Exercise
Each line below with the word "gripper" needs to be copied.
★ ★ ★ ★ ★
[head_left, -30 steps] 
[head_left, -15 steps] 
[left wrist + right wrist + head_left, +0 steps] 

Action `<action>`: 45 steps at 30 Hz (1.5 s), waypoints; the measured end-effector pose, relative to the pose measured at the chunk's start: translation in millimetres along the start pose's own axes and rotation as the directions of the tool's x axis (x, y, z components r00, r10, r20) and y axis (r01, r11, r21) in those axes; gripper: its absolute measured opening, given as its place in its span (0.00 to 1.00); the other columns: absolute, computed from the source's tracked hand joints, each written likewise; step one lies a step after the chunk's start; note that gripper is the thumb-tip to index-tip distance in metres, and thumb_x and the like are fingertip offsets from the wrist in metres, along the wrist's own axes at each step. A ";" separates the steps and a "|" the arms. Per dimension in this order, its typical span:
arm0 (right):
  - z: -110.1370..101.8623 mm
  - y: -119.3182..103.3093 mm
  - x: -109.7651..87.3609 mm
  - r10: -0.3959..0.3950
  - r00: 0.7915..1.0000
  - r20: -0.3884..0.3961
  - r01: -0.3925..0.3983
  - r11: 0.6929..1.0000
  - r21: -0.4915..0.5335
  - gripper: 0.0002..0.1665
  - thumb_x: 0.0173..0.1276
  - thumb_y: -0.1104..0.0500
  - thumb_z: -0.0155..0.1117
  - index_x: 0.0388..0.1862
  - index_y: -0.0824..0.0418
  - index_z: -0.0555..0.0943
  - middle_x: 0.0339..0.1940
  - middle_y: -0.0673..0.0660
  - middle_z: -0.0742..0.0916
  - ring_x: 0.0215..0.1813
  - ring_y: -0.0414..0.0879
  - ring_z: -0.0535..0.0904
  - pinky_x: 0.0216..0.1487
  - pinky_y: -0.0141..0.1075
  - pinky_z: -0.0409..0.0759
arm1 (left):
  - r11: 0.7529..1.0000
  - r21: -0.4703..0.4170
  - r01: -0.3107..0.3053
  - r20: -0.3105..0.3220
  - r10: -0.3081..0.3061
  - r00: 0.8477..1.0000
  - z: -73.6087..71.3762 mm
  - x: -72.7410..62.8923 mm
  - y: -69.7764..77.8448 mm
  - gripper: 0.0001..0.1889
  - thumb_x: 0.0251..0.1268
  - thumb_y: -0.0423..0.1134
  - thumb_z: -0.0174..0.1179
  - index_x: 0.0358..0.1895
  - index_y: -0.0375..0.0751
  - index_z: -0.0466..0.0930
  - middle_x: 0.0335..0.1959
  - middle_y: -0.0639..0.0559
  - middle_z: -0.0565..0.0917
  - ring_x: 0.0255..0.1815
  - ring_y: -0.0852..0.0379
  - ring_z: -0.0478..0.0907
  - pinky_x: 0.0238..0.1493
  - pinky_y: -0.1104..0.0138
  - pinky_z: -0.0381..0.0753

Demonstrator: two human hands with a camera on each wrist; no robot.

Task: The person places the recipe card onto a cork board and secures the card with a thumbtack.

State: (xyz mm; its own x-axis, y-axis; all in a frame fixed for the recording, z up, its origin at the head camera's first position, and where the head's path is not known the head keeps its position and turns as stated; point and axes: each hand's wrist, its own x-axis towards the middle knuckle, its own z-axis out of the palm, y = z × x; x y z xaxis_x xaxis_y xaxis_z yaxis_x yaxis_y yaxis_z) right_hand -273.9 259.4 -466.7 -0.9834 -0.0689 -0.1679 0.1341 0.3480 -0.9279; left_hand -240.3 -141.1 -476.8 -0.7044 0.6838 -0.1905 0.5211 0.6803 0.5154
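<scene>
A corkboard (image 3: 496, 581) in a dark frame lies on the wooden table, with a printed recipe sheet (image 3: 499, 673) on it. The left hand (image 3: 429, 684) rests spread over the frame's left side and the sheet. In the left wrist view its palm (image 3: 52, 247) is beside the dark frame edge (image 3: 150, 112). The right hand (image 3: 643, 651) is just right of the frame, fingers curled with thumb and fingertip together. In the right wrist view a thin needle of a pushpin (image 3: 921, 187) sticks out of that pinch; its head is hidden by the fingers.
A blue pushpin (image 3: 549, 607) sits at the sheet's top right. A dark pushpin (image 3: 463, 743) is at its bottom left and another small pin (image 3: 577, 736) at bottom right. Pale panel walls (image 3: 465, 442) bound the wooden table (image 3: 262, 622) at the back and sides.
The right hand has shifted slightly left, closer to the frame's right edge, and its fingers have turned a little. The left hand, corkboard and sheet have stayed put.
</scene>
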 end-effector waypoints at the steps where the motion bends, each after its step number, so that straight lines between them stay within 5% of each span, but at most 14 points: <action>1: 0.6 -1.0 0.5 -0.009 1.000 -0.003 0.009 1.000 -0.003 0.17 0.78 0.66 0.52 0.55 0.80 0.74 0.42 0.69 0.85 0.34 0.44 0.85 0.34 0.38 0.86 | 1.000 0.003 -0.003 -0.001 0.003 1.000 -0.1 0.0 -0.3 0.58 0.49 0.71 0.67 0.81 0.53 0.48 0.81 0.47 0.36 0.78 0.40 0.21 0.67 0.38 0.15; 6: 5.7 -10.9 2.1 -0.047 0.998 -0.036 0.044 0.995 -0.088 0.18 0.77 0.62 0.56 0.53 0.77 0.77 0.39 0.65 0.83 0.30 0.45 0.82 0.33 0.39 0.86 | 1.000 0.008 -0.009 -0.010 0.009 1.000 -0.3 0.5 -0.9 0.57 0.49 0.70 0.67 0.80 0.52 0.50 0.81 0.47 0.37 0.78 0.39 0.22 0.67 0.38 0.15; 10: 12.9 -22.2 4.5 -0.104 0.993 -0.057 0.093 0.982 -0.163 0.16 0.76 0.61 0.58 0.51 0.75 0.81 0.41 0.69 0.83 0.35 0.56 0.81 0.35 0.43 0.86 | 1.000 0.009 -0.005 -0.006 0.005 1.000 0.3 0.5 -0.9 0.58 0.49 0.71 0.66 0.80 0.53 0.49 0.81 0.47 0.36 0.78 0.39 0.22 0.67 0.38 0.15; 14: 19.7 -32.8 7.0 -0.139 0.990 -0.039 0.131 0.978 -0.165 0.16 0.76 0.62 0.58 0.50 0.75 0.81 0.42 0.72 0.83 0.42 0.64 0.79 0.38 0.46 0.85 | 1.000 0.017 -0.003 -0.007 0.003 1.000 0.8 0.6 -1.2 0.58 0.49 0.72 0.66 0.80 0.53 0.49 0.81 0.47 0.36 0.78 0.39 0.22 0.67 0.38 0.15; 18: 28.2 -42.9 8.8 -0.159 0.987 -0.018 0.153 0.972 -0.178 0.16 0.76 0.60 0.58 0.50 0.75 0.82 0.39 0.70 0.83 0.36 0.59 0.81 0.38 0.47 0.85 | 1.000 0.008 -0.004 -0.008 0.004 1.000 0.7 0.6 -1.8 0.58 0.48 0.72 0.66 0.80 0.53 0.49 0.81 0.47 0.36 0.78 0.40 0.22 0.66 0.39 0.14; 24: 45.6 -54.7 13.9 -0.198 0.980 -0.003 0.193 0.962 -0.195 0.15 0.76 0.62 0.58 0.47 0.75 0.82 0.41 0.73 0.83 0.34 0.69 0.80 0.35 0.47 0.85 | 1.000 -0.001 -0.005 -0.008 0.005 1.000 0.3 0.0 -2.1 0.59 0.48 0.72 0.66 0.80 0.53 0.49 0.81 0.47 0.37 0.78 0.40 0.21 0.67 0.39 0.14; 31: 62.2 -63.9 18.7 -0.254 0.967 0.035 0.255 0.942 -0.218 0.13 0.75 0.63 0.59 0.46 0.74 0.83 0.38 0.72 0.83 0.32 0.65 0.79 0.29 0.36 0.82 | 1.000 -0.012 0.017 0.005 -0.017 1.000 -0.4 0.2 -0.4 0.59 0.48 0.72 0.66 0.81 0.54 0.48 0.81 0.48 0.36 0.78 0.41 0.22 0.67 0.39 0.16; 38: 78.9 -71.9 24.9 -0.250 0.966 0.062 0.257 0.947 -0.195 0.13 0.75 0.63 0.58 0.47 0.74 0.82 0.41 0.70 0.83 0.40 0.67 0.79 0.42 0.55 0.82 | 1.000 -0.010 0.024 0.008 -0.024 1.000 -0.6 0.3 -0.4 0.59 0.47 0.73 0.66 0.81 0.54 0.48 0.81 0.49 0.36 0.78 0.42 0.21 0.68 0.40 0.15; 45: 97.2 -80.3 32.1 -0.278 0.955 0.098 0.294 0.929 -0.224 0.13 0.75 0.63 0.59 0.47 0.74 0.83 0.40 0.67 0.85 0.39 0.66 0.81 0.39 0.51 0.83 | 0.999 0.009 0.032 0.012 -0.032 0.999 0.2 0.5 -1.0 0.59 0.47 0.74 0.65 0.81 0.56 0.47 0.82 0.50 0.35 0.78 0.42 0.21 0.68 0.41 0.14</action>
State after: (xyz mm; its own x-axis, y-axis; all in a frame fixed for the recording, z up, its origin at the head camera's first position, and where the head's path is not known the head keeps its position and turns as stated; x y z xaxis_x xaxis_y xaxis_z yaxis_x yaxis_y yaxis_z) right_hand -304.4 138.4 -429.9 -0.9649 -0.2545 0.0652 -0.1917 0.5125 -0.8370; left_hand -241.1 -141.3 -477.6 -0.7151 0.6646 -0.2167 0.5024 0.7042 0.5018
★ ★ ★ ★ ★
Your response
Action `<action>`: 45 steps at 30 Hz (1.5 s), waypoints; the measured end-effector pose, relative to the pose measured at the chunk's start: translation in millimetres along the start pose's own axes and rotation as the directions of the tool's x axis (x, y, z components r00, r10, r20) and y axis (r01, r11, r21) in those axes; gripper: its absolute measured opening, given as its place in its span (0.00 to 1.00); the other columns: absolute, computed from the source's tracked hand joints, each written likewise; step one lies a step after the chunk's start; note that gripper is the thumb-tip to index-tip distance in metres, and thumb_x and the like are fingertip offsets from the wrist in metres, along the wrist's own axes at each step. A ";" separates the steps and a "|" the arms. Per dimension in this order, its typical span:
  - gripper: 0.0002..0.1665
  - gripper: 0.0001..0.1889

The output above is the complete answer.